Task objective »
Can the lines below, from the one that holds "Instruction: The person" to the very end, be echoed exactly, with both ends included and no pictures?
§
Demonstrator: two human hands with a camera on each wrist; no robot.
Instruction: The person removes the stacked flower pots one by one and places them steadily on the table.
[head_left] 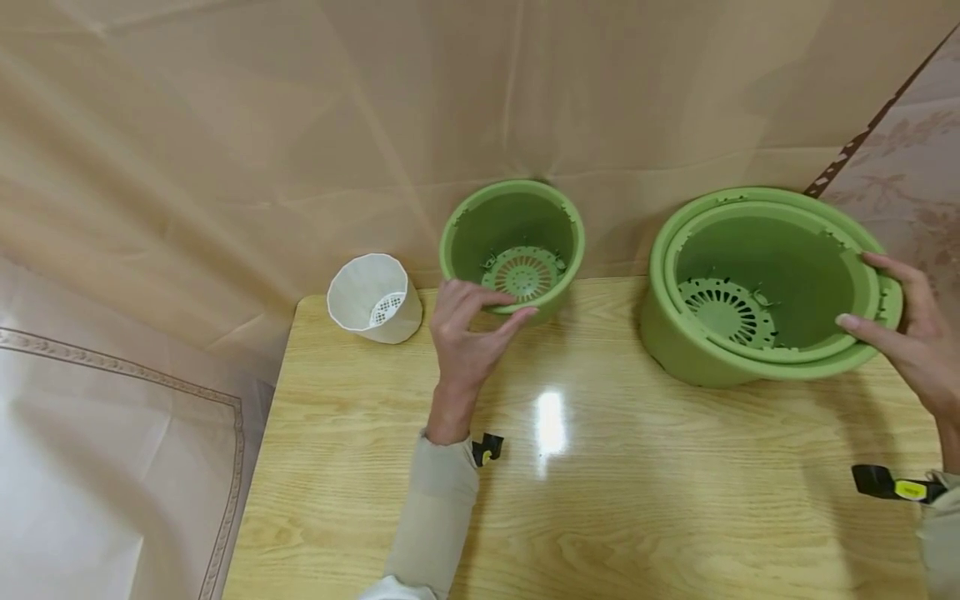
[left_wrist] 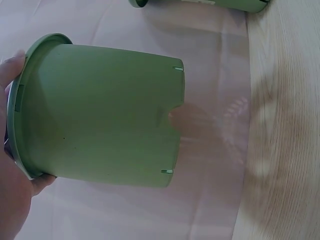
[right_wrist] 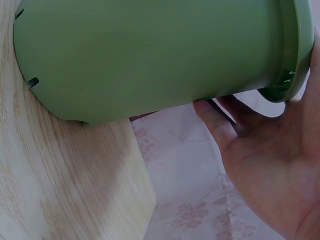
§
Reply to the task »
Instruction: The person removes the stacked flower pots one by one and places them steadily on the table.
[head_left] 
[left_wrist] 
[right_wrist] 

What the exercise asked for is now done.